» INSTRUCTIONS TO FOLLOW:
Lines that contain the string "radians" are the ones to list; copy all of them from the records.

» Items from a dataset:
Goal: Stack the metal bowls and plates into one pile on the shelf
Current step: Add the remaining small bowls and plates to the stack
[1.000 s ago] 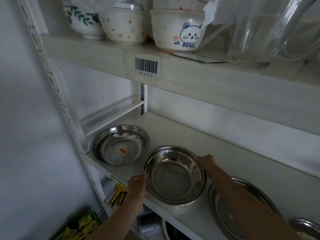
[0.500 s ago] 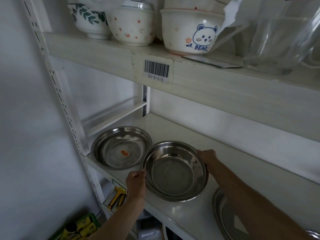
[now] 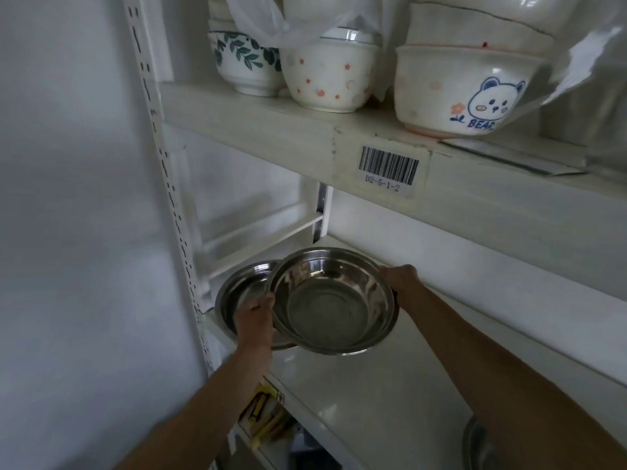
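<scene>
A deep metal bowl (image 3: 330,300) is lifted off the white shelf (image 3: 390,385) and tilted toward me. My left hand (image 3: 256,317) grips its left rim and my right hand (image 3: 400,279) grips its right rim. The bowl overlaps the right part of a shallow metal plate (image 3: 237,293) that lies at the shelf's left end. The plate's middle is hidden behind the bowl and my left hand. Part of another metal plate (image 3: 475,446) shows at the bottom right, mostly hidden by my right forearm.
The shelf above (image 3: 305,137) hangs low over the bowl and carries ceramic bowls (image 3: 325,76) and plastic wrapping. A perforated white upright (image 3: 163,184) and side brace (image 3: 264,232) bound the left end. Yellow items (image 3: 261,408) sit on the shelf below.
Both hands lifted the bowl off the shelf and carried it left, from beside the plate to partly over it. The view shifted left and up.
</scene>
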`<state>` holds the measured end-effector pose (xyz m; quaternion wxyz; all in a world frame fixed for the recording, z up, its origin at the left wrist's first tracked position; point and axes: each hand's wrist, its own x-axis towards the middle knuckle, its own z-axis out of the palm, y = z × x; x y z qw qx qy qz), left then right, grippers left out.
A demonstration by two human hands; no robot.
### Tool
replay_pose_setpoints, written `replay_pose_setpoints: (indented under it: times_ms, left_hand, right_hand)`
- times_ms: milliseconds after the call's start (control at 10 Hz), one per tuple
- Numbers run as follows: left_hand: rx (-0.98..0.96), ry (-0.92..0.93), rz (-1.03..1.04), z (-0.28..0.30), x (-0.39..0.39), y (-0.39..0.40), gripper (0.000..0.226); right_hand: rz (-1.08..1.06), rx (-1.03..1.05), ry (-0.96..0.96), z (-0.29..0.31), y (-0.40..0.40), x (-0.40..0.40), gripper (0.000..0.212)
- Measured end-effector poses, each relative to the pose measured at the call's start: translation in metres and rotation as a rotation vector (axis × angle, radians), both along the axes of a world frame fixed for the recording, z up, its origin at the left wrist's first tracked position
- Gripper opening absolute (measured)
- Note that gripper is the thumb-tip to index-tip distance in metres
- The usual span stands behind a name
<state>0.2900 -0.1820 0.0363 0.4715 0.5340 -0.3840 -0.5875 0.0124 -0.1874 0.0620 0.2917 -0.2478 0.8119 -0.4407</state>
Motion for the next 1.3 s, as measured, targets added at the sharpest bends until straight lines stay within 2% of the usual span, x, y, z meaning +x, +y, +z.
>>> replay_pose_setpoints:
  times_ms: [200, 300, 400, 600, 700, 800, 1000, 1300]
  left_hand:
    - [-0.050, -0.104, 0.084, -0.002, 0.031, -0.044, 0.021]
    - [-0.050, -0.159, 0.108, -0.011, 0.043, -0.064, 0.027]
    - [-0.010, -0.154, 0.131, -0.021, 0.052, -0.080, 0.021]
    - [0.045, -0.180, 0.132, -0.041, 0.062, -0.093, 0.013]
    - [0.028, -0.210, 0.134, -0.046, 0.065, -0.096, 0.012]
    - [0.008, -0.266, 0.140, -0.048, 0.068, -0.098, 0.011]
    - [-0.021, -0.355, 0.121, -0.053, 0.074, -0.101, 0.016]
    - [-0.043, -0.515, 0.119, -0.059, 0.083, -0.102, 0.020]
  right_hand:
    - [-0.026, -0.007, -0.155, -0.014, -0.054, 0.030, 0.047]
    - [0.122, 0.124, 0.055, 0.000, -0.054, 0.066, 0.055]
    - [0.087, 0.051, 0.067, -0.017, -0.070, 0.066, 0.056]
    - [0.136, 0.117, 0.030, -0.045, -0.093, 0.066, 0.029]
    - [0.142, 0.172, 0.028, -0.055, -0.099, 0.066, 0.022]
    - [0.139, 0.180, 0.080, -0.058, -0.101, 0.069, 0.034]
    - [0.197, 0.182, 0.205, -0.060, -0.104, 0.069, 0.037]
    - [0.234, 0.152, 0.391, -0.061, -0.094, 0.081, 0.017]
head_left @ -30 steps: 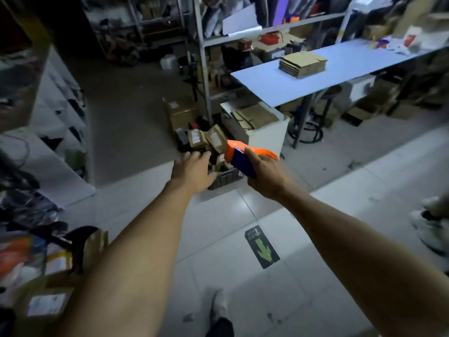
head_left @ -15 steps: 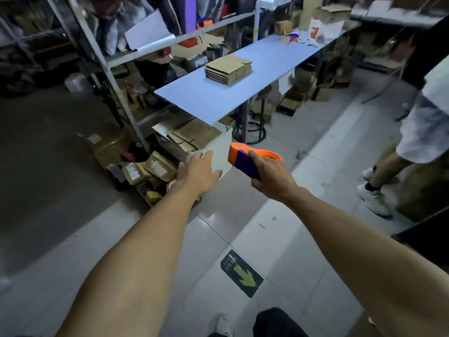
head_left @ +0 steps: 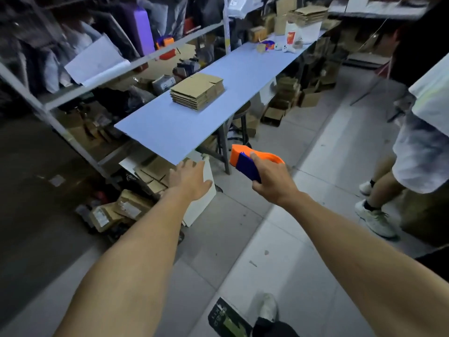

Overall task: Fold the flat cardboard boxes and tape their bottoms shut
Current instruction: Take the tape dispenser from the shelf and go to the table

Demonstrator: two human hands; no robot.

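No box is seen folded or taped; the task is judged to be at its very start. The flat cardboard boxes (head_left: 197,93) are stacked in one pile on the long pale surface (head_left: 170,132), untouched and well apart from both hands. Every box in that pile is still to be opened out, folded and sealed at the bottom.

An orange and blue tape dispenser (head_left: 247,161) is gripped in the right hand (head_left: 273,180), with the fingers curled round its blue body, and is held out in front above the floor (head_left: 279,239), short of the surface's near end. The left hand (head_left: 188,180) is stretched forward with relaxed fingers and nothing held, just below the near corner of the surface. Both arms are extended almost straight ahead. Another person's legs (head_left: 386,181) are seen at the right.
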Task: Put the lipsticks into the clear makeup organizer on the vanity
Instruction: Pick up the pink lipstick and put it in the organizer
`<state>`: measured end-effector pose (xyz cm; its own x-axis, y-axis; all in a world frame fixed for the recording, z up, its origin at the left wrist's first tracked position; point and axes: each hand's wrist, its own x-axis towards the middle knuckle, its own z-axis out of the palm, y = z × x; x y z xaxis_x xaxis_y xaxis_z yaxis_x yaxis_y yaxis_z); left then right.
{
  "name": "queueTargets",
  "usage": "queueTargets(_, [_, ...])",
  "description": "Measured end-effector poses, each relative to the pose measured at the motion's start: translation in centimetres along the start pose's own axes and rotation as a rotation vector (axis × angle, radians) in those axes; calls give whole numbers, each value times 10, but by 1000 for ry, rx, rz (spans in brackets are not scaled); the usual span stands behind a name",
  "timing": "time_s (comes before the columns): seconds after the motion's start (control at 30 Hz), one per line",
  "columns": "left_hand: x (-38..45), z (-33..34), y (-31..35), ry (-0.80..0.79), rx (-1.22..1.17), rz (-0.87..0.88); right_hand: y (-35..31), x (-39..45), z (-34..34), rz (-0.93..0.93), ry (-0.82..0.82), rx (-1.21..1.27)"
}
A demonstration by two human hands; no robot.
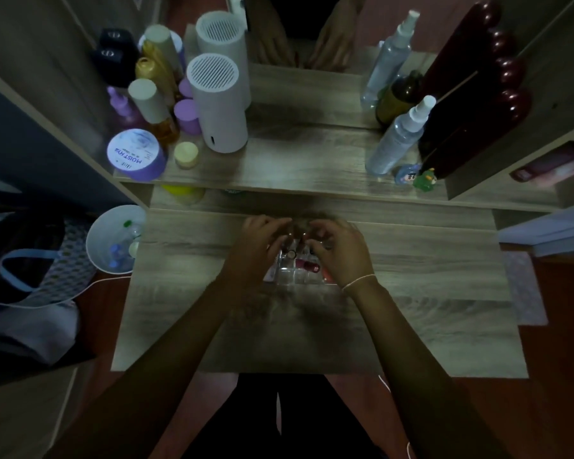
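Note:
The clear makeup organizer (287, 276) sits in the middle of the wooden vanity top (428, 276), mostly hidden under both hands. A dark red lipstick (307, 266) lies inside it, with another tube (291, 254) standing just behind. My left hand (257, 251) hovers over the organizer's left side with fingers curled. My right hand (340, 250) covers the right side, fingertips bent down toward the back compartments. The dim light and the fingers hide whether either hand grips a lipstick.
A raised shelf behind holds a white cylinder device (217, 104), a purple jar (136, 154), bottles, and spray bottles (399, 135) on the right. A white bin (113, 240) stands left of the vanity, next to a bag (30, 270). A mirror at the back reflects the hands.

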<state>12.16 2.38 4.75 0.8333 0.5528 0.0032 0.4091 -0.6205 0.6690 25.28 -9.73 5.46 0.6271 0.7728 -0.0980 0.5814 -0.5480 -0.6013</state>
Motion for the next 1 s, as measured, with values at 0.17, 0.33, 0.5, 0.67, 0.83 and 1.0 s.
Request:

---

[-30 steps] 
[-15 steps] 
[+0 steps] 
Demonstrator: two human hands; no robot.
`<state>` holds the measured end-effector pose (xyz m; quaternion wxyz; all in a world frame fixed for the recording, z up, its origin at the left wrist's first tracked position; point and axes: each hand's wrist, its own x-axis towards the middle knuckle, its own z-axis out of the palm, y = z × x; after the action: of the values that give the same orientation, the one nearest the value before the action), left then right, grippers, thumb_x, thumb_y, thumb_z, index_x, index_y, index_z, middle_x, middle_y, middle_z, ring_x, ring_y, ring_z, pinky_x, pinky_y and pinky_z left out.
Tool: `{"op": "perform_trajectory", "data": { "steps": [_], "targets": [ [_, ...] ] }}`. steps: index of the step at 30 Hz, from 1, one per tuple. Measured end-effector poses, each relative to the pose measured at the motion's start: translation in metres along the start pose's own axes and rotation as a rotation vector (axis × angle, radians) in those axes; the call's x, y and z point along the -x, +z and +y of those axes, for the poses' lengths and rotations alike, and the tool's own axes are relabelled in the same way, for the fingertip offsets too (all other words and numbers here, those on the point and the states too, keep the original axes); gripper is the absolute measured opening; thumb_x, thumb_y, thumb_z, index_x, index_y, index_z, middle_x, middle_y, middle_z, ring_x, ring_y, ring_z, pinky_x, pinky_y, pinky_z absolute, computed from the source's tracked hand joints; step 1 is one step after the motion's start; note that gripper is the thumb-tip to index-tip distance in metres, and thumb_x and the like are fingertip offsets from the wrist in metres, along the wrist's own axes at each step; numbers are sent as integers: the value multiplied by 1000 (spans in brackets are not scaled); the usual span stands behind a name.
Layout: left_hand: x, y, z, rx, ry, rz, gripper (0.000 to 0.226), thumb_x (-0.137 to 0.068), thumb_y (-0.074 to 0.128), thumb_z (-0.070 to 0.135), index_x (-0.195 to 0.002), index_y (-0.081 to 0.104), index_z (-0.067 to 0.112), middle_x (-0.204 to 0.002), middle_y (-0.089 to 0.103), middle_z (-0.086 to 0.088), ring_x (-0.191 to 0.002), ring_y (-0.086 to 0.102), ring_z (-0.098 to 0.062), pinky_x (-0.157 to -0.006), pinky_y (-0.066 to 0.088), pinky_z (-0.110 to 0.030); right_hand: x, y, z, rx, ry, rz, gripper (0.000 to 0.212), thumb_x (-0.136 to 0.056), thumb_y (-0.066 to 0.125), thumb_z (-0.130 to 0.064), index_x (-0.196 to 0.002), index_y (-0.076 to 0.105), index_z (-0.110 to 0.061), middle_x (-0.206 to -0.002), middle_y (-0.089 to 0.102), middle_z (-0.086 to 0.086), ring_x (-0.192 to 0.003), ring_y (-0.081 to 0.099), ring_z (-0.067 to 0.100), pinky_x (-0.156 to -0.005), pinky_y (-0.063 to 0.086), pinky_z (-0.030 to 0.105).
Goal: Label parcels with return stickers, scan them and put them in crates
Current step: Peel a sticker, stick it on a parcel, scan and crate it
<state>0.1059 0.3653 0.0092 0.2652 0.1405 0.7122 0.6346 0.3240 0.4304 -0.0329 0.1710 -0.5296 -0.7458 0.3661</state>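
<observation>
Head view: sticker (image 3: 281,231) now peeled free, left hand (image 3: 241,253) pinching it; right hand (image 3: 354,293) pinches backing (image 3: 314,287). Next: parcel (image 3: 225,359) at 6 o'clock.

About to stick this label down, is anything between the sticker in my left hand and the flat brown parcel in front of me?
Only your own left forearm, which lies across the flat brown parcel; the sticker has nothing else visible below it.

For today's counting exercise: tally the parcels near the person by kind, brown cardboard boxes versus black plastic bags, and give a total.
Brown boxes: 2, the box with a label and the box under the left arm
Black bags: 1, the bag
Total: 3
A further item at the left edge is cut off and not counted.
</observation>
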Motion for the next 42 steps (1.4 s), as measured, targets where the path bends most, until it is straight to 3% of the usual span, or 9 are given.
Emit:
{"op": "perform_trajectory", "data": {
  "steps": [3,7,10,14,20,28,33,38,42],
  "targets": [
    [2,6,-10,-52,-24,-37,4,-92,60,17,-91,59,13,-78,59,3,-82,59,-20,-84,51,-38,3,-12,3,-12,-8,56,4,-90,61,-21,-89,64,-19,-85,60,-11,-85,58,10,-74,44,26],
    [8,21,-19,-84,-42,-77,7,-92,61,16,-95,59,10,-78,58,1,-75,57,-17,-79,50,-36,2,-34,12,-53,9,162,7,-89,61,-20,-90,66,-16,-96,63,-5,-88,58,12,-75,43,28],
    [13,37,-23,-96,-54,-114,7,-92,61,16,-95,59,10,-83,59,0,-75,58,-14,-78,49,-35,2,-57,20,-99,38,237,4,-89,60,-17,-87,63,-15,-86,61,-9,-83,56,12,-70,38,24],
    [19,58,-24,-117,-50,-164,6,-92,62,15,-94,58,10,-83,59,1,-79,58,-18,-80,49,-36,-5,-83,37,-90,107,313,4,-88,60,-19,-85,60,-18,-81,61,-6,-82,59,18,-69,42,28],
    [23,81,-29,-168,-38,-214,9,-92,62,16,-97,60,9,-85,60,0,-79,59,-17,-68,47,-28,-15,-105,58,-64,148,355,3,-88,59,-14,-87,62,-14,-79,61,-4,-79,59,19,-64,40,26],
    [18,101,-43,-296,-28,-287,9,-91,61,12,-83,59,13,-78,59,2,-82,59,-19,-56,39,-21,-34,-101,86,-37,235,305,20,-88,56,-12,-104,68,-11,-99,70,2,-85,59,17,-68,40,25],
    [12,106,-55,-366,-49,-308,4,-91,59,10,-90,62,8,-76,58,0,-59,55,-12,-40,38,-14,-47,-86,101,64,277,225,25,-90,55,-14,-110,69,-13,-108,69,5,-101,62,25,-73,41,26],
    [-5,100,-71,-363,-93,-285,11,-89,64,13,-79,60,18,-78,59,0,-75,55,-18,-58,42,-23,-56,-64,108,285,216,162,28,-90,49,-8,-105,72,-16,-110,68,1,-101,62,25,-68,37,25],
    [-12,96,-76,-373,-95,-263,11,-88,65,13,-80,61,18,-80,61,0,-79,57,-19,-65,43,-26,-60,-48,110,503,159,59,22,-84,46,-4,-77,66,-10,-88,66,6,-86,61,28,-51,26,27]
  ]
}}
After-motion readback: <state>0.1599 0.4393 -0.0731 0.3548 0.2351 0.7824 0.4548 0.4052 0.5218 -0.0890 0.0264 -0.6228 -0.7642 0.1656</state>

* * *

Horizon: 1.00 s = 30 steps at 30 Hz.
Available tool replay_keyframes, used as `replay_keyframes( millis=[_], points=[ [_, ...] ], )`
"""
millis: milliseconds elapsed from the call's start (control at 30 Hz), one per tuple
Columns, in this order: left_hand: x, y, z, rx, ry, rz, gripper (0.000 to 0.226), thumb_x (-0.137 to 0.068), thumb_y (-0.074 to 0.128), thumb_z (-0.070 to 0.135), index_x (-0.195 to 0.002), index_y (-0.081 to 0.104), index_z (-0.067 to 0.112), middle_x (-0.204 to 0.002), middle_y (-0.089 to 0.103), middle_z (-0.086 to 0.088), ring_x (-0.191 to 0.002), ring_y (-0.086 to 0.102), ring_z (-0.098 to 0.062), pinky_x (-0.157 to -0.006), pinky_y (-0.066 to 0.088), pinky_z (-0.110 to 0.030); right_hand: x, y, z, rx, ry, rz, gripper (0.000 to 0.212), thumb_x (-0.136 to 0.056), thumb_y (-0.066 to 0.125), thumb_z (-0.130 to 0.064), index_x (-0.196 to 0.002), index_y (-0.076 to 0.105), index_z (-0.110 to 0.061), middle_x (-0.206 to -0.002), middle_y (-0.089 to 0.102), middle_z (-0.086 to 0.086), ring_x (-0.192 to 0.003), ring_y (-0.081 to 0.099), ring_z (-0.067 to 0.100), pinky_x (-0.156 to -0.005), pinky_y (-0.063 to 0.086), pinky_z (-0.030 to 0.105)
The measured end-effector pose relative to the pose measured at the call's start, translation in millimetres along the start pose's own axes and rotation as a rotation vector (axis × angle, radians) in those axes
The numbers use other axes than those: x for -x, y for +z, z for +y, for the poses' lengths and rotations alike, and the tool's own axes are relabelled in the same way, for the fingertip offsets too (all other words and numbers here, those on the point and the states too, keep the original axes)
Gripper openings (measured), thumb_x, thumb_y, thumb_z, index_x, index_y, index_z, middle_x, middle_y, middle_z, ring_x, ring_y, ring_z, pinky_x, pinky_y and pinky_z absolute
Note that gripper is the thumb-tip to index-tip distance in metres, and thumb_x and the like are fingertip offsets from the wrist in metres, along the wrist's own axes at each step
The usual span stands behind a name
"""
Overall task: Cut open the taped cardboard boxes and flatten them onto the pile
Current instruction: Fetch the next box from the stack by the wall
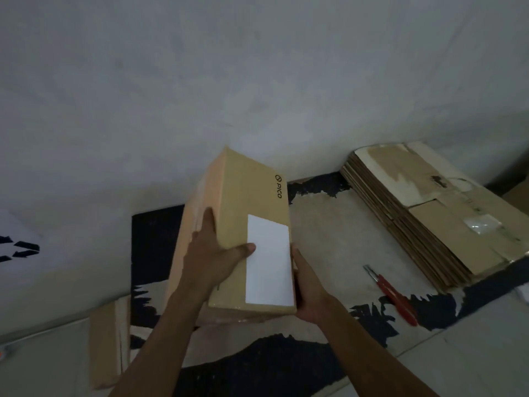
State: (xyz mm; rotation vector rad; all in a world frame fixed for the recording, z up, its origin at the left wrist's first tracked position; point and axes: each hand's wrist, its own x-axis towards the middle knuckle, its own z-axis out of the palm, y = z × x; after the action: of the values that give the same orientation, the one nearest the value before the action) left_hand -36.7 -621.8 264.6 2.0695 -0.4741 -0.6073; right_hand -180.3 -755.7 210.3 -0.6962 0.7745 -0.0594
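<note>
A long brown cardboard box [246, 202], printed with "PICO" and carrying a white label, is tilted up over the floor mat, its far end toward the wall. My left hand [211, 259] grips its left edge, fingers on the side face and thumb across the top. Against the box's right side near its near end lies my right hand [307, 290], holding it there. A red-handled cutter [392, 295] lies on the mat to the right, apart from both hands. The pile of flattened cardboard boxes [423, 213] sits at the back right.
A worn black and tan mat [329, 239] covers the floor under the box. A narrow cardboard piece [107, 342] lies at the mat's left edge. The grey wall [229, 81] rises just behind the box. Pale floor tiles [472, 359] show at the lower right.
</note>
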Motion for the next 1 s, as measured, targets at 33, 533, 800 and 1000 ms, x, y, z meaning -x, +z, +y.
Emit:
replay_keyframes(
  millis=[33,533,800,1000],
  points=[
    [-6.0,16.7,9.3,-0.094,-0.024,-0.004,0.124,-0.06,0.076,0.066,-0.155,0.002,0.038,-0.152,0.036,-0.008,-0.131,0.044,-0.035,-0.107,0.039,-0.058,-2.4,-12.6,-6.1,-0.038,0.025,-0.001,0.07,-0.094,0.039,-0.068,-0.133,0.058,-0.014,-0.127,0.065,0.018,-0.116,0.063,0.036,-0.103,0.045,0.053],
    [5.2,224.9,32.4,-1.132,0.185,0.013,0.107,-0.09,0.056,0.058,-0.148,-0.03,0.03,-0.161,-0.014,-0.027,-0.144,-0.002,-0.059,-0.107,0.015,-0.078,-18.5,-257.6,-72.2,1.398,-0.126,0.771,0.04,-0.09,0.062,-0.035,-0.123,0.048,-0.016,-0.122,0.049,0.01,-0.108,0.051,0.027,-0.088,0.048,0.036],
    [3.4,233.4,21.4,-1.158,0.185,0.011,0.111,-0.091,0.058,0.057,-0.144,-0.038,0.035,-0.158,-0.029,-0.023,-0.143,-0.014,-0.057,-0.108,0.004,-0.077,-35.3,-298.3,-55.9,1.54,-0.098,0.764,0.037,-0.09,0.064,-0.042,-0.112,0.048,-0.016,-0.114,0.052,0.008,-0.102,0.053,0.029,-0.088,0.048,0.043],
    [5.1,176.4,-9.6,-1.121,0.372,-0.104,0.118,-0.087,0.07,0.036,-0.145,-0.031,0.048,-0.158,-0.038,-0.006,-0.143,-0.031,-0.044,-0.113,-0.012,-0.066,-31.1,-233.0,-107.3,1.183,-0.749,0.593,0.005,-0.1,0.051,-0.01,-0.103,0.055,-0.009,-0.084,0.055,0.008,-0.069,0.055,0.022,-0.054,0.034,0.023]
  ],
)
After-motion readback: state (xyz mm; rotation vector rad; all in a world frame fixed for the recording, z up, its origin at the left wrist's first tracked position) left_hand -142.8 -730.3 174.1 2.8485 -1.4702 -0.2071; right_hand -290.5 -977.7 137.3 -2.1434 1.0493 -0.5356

» RESULT BELOW:
- Measured end-effector poses, each relative to the pose measured at the call's start: translation in metres and rotation as a rotation vector (axis × angle, radians), both along the axes of a world frame fixed for the recording, z up, its origin at the left wrist's first tracked position
  "description": "Measured end-effector poses, each relative to the pose measured at the motion's start: translation in centimetres along the start pose's own axes and rotation as a rotation vector (axis × angle, radians) in those axes; calls give whole numbers, each value times 10, but by 1000 for ry, rx, rz (spans in brackets are not scaled); the usual span stands behind a name",
Tool: `{"op": "perform_trajectory", "data": { "steps": [_], "targets": [ [_, ...] ] }}`. steps: index of the step at 30 Hz, from 1, one per tuple. Measured end-effector poses, each relative to the pose measured at the motion's start: translation in metres along the start pose's own axes and rotation as a rotation vector (axis × angle, radians) in those axes; the call's x, y and z point along the -x, +z and +y of those axes, for the poses' lengths and rotations alike, and the tool's own axes are relabelled in the same way, for the fingertip offsets too (all other words and numbers here, those on the point and the states too, keep the original axes); gripper is the absolute measured opening; thumb_x, thumb_y, thumb_z, index_x, index_y, index_z, middle_x, middle_y, middle_z, ring_x, ring_y, ring_z, pinky_x, pinky_y, pinky_z absolute, computed from the source's tracked hand joints; step 1 is one step after the motion's start; note that gripper is the thumb-tip to index-tip distance in metres, and thumb_x and the like are fingertip offsets from the wrist in metres, along the wrist's own axes at each step; numbers are sent as integers: the value multiplied by 1000 (spans in brackets are not scaled); the usual span stands behind a name.
The measured end-effector pose relative to the pose measured at the call's start, translation in millimetres along the start pose's own axes and rotation as a rotation vector (axis × angle, radians) in those axes

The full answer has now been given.